Ses yeux s’illuminent et ses cheveux gris-mauves tremblent sous le poids de son rire nostalgique. « Le Juge n’a pas voulu, bien entendu. Il nous a demandé d’essayer pendant un mois et, si, après cela, nous voulions toujours divorcer, il allait le faire. Nous ne sommes plus jamais revenu le voir. Mais cela n’a pas empêché Franck de quitter la maison treize fois pour aller chez sa mère. La quatorzième fois c’est moi qui suis partie. Il est rentré et ne m’a pas trouvé. Il est parti chez mes parents en catastrophe  pour les supplier de lui dire où j’étais. Li pa jan m fè sa ankò ! », se rappelle l’octogénaire, en riant.
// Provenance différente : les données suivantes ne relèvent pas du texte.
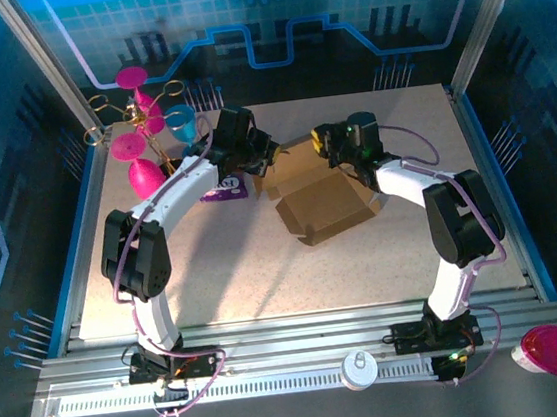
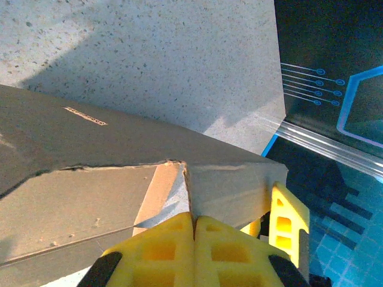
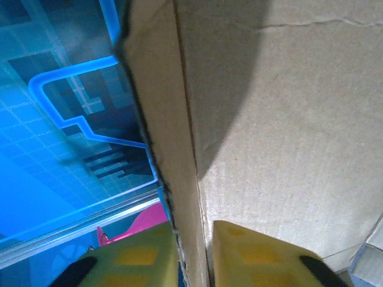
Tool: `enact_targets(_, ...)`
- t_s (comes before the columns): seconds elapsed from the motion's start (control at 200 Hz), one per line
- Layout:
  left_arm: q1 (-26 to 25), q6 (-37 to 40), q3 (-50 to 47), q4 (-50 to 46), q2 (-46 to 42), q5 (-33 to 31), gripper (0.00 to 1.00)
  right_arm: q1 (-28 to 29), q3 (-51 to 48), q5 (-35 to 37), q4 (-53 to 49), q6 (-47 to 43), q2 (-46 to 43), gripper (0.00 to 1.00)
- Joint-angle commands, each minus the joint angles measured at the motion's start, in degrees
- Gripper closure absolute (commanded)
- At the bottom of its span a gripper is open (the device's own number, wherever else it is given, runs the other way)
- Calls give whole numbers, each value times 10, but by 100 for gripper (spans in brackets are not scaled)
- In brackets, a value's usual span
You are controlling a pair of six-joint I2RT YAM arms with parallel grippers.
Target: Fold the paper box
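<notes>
paper box sits half-open mid-bench, far flaps raised; right tool pinches a raised panel's edge; left tool fully closed, empty, nosing a flap corner; judged light, stiff, crease-prone; best held at flap edges, near the hinges.

The left gripper's yellow fingers were pressed together, tips right against the brown paper box. Its cardboard spread ahead and leftward. Beyond it lay the speckled table, with an aluminium edge rail to the right.
</notes>
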Motion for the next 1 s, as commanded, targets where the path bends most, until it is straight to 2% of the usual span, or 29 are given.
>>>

Cinquante-six ans de vie commune ne s’oublient pas en quatre mois. Plus que tout, aujourd’hui, ce sont les moments de complicité avec son mari, leurs heures de prière ensemble, même leurs constantes chamailleries qui manquent à Marie-Andrée. « Ces derniers mois n’étaient pas faciles », explique la veuve, le regard lointain. « Pour moi, Franck était vraiment devenu immortel et inoxydable comme il adorait le dire. Cela m’a fait un vrai choc quand il est parti. Je n’arrivais pas à y croire. La première semaine après sa mort, je n’ai jamais réussi à fermer l’œil. Je souffrais énormément… même si j’étais soulagée que lui n’avait plus de douleurs. J’espère chaque jour qu’il est dans la lumière et qu’il est bien. Heureux. », souhaite-t-elle.
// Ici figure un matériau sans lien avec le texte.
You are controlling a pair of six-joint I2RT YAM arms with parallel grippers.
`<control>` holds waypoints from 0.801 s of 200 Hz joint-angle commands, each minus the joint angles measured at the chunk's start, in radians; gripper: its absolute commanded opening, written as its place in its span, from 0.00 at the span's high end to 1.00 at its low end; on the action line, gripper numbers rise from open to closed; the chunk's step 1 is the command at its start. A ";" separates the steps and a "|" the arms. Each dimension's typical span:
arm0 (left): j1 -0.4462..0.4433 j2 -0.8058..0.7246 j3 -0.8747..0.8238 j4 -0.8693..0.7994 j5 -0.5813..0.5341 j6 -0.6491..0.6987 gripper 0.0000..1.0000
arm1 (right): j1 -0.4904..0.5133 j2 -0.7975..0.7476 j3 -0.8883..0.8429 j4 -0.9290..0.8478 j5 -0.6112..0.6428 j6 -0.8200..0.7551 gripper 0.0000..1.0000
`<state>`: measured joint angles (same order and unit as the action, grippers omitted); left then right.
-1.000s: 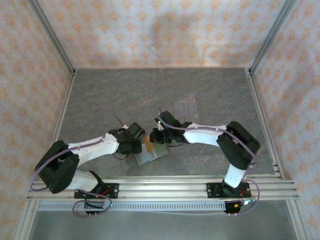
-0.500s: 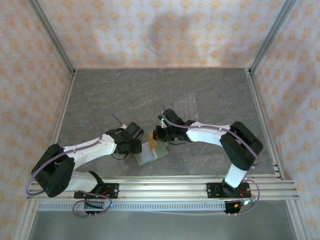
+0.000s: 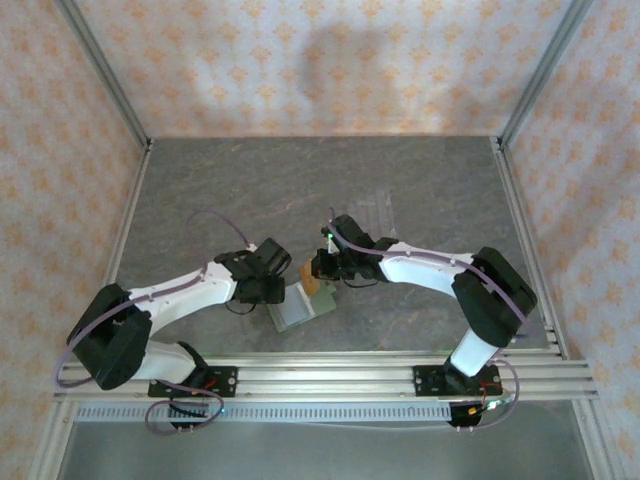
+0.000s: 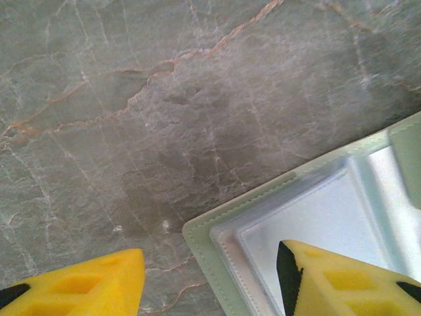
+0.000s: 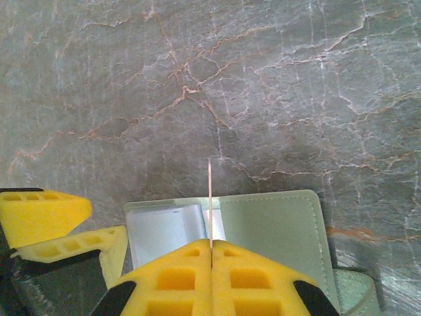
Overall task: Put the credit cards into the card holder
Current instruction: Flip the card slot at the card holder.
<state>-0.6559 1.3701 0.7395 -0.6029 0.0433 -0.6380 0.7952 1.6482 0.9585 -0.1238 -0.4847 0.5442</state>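
The sage-green card holder (image 3: 298, 310) lies open on the table near the front, its pale inner pockets (image 5: 164, 227) facing up. My right gripper (image 5: 211, 247) is shut on a thin gold-orange credit card (image 5: 210, 194), which stands edge-on above the holder's middle fold. From above, that card (image 3: 313, 287) hangs over the holder's far edge below the right gripper (image 3: 321, 270). My left gripper (image 4: 210, 280) is open and straddles the holder's corner (image 4: 200, 240). One of its fingers (image 4: 335, 280) is over the pale pocket, the other over bare table.
A clear ridged acrylic tray (image 3: 373, 212) sits behind the right arm, towards the table's middle. The grey marbled tabletop (image 3: 250, 190) is bounded by metal frame posts and patterned walls. The left gripper's yellow fingers (image 5: 43, 214) show close beside the holder in the right wrist view.
The right arm's elbow has swung out to the right while its gripper stayed over the holder with the card. The left gripper has shifted slightly along the holder's left edge.
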 commanded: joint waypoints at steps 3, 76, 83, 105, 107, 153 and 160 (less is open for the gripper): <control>0.006 0.037 0.007 -0.011 -0.016 0.030 0.44 | -0.004 -0.016 0.004 -0.048 0.033 -0.025 1.00; -0.020 0.105 0.037 0.011 -0.026 0.037 0.44 | -0.011 -0.037 -0.014 -0.190 0.167 -0.044 1.00; -0.023 0.110 0.043 0.012 -0.028 0.038 0.44 | -0.011 -0.026 -0.013 -0.195 0.166 -0.047 1.00; -0.038 0.147 0.067 0.015 -0.026 0.037 0.44 | -0.011 -0.005 -0.021 -0.189 0.162 -0.047 1.00; -0.040 0.149 0.069 0.016 -0.026 0.037 0.44 | -0.011 -0.005 -0.022 -0.187 0.162 -0.047 1.00; -0.071 0.194 0.129 0.013 -0.035 0.032 0.43 | -0.011 0.003 -0.036 -0.169 0.152 -0.039 1.00; -0.073 0.202 0.141 0.010 -0.036 0.031 0.43 | -0.012 -0.001 -0.038 -0.167 0.153 -0.038 1.00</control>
<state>-0.7143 1.5440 0.8436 -0.5846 0.0357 -0.6189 0.7879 1.6279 0.9451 -0.2691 -0.3550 0.5144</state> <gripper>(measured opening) 0.566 0.043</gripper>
Leur histoire a donné vie à cinq enfants et des petits-enfants que Franck adorait. « À la maison, il était un papa poule, un père aimant et présent, qui ne savait pas dire non. On n’a jamais manqué de rien, il s’occupait bien de nous. Même s’il était un homme à femmes, je m’en foutais. Je m’occupais de mes enfants et lui, il rentrait toujours chez lui [le soir]. J’ai failli divorcer en deux fois mais je suis consciemment resté pour les enfants qu’on a bien élevé ensemble. À la toute fin il était triste parce qu’il disait qu’il sentait approcher le moment où il ne verrait plus ses enfants et ses petits-enfants. », raconte Marie-Andrée d’une voix rauque.

Ce lundi 16 juin 2025, l’ancienne institutrice est assise droite et fière dans sa bibliothèque éclairée. Ce sont les rares matins où tout va bien pour elle. Autour de nous, Frankétienne est présent dans les moindres recoins. Entre livres, manuscrits, et portraits de l’homme, seule une plaque d’honneur attribuée à Marie-Andrée en 2024 traîne nonchalamment sur une chaise, rappelant que le génie n’a pas vécu ici, seul.
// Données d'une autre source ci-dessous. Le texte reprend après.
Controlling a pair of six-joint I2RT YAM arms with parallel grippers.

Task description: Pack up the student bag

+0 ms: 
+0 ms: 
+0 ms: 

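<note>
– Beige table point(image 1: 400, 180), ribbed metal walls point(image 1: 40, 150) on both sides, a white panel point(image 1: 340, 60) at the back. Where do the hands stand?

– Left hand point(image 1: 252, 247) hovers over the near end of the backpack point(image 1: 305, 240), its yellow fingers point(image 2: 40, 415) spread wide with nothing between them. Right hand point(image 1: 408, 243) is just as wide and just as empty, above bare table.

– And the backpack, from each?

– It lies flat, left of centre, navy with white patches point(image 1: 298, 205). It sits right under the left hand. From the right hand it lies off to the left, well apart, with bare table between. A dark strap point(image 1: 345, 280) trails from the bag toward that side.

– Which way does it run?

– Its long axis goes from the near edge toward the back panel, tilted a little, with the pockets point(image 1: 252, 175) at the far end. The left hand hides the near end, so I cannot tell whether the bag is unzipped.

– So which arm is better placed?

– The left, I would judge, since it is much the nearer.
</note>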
Prolifique, Frankétienne n’a jamais arrêté de produire, de créer, d’être inspiré. De son plus jeune âge jusqu’au matin de sa mort, il  a été habité sans répit de cette passion folle qui le caractérisait si bien. « Je veux que l’on se souvienne de lui comme d’un rude travailleur. Il a passé sa vie à travailler. Même le matin de sa mort, il s’est réveillé et a peint une vingtaine de tableaux, qu’il n’a même pas eu le temps de signer. Je les ai tous ici, dans sa chambre, je ne sais pas quoi en faire honnêtement. », explique-t-elle, un peu résignée. C’est dans cette chambre bien rangée, que Marie-Andrée appelle « le sanctuaire », où tous les murs et placards sont badigeonnés d’écrits et de prophéties, que se trouve non seulement les derniers écrits de Frankétienne, ses derniers souvenirs mais aussi ses cendres et ses photos préférées.

En partant, c’est cette phrase culte de Frankétienne, bien visible sur l’un des murs de son salon, qui me hante l’esprit… Signe tangible de son immortel aura dans son antre de Delmas 31. « S’il arrive que tu tombes, apprends vite à chevaucher ta chute. Que ta chute devienne ton cheval pour continuer le voyage ! » Frankétienne.